### Materials provided
-----

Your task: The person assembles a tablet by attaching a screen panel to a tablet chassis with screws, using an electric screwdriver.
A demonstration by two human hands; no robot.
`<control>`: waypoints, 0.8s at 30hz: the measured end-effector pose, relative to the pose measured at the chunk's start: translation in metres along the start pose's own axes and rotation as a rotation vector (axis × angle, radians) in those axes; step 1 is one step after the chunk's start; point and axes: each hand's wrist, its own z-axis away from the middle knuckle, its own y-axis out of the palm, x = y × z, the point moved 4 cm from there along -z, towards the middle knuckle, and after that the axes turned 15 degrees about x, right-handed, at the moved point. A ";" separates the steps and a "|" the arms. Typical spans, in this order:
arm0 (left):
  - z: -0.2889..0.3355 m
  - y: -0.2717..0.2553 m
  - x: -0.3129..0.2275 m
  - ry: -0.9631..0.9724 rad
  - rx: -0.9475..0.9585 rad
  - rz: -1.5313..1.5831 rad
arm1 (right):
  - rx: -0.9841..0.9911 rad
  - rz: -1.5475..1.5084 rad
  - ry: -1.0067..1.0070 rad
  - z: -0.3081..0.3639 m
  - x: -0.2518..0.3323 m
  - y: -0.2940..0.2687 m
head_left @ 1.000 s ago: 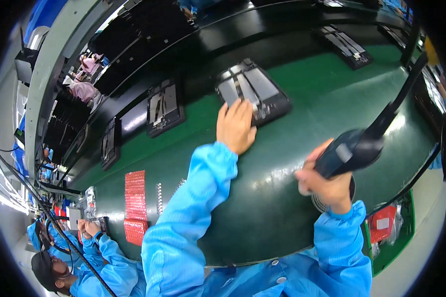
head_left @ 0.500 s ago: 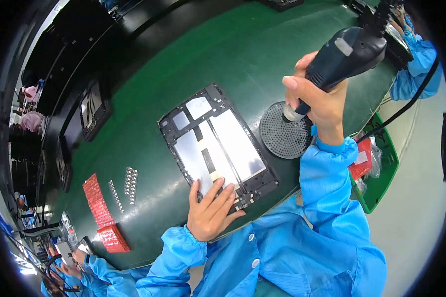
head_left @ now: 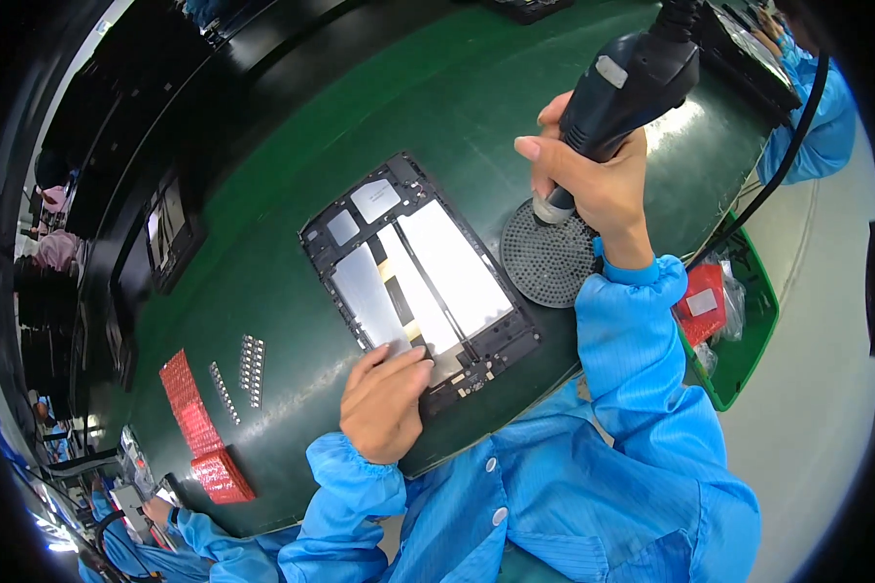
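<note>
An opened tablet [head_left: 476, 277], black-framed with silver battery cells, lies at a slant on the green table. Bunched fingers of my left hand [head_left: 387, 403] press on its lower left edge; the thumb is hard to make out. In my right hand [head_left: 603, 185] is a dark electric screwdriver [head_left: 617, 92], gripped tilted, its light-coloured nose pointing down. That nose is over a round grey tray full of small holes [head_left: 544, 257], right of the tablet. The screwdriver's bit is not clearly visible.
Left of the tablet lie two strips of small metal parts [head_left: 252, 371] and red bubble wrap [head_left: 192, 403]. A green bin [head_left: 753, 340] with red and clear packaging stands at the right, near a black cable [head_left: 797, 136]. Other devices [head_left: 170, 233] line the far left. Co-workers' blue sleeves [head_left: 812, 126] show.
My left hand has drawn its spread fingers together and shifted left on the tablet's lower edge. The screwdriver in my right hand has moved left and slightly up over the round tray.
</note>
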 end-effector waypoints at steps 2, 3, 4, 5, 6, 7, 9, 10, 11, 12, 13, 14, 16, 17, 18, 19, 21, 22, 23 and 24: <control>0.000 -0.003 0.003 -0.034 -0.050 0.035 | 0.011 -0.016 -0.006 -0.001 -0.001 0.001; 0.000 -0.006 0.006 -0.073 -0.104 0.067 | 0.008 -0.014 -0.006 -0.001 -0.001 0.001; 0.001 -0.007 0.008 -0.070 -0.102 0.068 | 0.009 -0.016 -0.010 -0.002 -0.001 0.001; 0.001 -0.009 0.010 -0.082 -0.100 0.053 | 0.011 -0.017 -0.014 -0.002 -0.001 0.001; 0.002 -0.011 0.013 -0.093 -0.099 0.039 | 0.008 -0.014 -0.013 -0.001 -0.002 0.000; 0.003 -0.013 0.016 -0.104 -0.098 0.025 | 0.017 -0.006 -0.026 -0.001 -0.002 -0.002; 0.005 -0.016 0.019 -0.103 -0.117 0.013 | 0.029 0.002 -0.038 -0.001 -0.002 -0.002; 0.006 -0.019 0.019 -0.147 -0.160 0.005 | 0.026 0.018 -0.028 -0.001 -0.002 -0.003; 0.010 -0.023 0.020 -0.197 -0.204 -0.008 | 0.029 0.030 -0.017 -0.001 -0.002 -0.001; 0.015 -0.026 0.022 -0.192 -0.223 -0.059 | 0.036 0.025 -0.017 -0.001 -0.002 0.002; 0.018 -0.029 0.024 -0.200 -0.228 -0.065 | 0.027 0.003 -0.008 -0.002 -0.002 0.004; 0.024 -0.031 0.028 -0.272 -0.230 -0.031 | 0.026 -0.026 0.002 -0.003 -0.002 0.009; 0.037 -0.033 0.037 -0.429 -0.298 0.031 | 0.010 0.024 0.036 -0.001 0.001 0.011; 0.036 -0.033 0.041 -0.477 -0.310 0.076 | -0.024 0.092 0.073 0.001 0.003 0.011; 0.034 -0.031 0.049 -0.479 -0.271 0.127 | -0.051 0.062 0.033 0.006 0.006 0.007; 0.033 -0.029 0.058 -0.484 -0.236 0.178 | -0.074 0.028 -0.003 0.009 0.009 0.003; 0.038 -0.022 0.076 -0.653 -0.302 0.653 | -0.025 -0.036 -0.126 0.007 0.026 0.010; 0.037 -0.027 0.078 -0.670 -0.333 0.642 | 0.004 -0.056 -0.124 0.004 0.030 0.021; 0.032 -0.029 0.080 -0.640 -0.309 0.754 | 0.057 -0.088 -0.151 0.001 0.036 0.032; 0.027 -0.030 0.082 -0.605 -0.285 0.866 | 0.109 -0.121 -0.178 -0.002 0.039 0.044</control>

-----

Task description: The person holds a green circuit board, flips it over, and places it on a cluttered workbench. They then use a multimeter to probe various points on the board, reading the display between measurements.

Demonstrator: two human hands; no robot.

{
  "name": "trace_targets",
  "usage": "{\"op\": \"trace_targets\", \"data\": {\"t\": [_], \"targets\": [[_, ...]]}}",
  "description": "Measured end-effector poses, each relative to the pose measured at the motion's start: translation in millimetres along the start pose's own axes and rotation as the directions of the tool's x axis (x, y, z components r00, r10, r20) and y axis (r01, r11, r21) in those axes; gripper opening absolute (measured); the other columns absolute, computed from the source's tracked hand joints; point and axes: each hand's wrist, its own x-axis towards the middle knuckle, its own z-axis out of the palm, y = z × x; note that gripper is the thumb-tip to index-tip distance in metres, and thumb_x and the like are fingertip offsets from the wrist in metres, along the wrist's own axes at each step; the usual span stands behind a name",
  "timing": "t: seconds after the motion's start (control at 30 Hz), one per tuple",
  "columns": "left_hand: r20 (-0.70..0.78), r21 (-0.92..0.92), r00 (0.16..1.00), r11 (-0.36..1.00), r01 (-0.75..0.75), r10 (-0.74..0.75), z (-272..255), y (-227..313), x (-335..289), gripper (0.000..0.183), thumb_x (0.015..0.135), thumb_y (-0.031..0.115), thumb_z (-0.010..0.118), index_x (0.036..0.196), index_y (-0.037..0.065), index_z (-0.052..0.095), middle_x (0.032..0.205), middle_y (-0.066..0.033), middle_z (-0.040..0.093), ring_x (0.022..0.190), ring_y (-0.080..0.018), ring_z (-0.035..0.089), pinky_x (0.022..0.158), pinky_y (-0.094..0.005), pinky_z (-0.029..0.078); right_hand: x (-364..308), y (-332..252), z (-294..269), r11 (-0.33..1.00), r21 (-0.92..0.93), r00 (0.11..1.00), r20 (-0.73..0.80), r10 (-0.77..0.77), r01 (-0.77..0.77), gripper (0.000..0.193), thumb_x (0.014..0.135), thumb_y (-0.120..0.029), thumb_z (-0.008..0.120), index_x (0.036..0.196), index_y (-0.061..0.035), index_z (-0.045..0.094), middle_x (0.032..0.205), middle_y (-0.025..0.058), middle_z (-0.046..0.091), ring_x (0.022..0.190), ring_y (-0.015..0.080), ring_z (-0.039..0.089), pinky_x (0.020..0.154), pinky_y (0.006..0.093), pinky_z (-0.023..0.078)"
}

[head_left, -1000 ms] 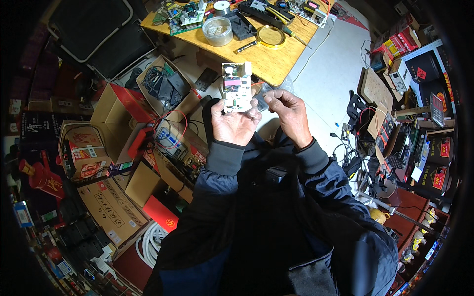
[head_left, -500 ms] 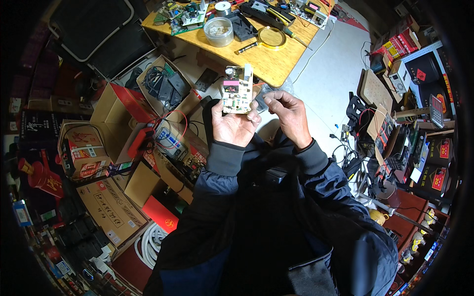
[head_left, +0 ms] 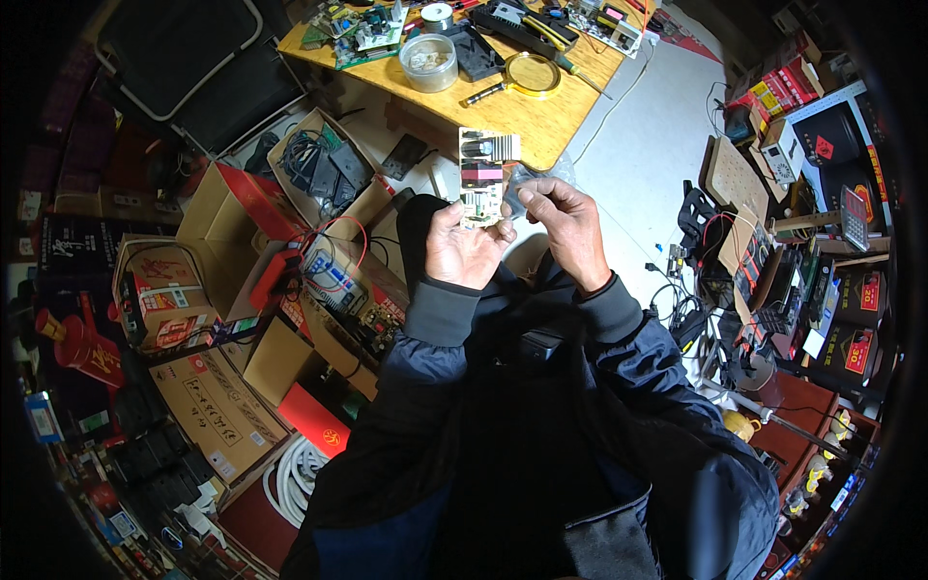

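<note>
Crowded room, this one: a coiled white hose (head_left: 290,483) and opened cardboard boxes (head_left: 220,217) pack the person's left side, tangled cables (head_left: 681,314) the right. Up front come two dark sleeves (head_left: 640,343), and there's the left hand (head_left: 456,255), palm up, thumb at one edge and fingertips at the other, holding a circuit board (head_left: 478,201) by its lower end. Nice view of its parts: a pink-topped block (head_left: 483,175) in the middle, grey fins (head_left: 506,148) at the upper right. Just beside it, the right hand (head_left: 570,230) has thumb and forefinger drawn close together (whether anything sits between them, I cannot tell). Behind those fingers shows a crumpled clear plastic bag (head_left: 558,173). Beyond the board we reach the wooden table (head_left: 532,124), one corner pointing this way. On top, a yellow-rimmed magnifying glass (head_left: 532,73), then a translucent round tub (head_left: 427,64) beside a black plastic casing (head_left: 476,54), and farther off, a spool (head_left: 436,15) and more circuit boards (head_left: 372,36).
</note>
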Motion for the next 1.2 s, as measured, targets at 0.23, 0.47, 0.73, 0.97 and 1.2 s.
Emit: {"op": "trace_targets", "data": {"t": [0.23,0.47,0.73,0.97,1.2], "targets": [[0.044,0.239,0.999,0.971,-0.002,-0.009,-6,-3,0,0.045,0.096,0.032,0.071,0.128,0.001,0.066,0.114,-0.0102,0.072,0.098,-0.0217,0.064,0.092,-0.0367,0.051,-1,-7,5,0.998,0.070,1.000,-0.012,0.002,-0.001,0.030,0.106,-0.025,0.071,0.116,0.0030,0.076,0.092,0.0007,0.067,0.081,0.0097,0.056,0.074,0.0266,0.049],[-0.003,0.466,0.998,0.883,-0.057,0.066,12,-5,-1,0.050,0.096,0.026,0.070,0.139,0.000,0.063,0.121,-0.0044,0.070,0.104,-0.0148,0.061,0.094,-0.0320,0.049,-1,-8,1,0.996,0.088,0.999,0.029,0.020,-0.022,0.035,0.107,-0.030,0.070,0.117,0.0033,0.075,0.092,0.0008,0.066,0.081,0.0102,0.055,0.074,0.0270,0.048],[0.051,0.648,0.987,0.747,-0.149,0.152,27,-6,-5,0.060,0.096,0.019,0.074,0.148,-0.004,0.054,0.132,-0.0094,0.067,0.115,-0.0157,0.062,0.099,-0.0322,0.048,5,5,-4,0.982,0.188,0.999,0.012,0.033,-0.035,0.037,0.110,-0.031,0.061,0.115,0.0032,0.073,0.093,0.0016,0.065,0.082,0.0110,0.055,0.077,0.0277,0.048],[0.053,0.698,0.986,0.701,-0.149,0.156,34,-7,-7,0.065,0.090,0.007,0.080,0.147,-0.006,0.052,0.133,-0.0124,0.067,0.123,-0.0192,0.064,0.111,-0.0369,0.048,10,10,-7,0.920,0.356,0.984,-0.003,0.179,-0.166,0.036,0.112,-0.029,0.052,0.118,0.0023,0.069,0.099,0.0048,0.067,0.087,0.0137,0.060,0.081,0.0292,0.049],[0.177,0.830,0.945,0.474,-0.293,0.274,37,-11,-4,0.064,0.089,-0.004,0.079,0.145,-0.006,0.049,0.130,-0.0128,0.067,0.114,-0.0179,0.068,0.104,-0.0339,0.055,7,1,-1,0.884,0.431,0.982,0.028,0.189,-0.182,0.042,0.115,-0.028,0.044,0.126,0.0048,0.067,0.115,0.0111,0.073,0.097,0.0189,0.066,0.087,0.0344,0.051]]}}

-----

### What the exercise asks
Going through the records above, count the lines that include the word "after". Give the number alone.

### Result
2